* [What is required]: Go through the records below and return each line that has "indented" in it.

* [Data to process]:
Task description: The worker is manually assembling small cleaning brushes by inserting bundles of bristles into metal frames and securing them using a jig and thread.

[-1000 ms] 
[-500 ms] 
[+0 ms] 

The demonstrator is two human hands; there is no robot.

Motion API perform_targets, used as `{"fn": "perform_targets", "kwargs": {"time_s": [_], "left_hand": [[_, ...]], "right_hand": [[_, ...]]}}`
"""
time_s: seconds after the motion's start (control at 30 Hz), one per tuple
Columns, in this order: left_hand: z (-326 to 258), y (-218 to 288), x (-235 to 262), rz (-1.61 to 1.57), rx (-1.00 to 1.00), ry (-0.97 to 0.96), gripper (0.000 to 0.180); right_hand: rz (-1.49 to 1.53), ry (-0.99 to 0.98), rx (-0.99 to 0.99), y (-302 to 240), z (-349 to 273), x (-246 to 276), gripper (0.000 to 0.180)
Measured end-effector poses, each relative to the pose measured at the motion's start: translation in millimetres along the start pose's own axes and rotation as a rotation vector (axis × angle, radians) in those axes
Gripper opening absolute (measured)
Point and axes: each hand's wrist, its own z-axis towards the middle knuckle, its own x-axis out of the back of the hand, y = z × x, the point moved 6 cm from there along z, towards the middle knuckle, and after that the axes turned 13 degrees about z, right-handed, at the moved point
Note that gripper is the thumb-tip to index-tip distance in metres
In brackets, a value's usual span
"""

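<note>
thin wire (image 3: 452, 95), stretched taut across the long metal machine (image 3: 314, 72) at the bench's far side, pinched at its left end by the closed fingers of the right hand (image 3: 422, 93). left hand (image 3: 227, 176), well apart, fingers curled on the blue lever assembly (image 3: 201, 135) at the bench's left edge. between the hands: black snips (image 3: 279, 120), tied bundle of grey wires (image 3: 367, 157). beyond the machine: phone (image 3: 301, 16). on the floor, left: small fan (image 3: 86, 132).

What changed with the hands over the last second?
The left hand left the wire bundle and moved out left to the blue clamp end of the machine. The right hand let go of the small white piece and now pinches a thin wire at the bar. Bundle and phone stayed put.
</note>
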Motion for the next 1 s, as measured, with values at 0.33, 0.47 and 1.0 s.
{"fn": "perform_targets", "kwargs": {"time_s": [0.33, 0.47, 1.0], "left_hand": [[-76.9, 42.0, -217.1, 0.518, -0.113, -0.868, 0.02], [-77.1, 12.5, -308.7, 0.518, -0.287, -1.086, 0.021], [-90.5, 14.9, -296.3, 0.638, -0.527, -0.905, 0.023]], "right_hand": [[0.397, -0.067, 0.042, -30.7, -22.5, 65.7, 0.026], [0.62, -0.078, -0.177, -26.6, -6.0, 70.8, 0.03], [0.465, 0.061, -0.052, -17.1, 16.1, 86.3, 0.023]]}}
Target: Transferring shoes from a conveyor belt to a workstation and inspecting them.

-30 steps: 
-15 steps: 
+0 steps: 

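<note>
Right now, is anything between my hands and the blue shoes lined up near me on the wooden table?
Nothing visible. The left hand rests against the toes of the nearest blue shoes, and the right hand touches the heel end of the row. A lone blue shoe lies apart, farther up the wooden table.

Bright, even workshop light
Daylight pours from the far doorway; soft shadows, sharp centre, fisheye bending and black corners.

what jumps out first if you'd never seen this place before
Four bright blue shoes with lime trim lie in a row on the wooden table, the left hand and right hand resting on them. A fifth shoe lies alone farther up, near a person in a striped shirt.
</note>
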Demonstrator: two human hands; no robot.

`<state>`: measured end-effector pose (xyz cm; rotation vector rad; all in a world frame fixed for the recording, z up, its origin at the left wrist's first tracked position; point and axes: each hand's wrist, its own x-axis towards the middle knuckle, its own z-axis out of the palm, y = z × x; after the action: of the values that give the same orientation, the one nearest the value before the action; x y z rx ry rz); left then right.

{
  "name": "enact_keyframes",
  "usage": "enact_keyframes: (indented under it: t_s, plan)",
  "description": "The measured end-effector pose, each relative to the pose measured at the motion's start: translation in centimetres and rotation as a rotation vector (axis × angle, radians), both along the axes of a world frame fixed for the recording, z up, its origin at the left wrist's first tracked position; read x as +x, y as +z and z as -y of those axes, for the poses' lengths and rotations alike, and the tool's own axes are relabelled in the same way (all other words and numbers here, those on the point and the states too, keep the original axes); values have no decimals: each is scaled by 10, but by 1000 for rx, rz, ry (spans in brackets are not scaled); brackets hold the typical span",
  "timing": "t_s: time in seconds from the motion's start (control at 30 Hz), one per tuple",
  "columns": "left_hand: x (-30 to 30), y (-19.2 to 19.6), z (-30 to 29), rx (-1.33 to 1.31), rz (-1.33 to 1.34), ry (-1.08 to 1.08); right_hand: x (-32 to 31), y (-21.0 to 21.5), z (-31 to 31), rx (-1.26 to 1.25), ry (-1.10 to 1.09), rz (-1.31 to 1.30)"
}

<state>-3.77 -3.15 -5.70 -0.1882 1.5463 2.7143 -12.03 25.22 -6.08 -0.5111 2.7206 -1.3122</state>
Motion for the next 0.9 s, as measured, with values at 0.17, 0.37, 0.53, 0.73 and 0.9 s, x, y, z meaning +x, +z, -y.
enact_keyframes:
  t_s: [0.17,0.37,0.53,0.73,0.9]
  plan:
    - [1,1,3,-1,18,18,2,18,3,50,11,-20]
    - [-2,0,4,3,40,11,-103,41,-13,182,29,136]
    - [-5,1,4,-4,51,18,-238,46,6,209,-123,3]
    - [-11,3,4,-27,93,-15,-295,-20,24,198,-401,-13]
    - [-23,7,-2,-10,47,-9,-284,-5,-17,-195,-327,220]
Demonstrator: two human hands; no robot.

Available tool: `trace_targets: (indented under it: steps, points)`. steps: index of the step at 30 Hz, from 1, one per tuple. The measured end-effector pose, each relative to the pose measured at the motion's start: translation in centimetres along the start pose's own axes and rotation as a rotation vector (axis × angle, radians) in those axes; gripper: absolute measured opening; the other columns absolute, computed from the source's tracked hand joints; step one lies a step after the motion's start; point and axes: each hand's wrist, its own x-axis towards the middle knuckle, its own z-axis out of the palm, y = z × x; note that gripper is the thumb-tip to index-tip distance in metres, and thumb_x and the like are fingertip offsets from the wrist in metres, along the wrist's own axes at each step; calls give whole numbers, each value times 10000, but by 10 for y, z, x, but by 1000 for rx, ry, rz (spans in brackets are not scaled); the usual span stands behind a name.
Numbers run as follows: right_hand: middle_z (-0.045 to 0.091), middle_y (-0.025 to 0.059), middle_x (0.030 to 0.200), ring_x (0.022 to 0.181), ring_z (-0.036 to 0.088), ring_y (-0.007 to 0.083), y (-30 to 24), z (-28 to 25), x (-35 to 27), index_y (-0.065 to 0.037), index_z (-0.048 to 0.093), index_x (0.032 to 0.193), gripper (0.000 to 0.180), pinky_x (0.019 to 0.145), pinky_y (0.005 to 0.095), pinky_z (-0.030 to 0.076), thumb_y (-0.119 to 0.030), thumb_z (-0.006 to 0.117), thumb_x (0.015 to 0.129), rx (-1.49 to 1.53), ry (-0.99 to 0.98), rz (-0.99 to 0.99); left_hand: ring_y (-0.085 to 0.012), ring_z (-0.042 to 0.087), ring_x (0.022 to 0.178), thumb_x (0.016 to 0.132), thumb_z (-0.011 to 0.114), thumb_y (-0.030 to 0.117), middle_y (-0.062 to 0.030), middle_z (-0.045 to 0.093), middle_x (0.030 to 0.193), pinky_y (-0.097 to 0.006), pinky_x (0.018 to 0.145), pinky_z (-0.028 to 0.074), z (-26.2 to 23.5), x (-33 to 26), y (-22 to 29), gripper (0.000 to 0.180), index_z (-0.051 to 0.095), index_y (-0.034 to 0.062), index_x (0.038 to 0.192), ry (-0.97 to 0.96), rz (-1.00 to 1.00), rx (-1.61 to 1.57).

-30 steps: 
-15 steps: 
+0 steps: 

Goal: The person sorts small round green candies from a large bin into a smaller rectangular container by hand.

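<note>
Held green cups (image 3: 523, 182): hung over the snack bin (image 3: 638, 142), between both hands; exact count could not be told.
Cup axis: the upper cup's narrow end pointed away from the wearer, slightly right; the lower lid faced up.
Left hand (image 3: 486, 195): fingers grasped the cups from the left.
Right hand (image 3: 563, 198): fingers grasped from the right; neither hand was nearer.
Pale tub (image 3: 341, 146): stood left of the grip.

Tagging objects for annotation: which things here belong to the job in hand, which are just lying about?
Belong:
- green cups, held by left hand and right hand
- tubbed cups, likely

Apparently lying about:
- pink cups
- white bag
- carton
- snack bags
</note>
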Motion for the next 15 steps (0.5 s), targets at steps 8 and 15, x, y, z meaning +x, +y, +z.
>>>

* [Answer box]:
  "usage": "enact_keyframes: (indented under it: t_s, plan)",
Available tool: `trace_targets: (indented under it: steps, points)`. steps: index of the step at 30 Hz, from 1, one per tuple. The measured end-effector pose, each relative to the pose measured at the motion's start: translation in centimetres along the start pose's own axes and rotation as a rotation vector (axis × angle, radians) in those axes; gripper: absolute measured opening; the other columns absolute, computed from the source's tracked hand joints; step one lies a step after the motion's start; point and axes: each hand's wrist, its own x-axis towards the middle knuckle, its own z-axis out of the palm, y = z × x; note that gripper is the thumb-tip to index-tip distance in metres, and thumb_x and the like are fingertip offsets from the wrist in metres, along the wrist's own axes at each step; calls give whole numbers, each value times 10000, but by 10 for y, z, x, but by 1000 for rx, ry, rz (spans in brackets are not scaled); the usual span stands behind a name.

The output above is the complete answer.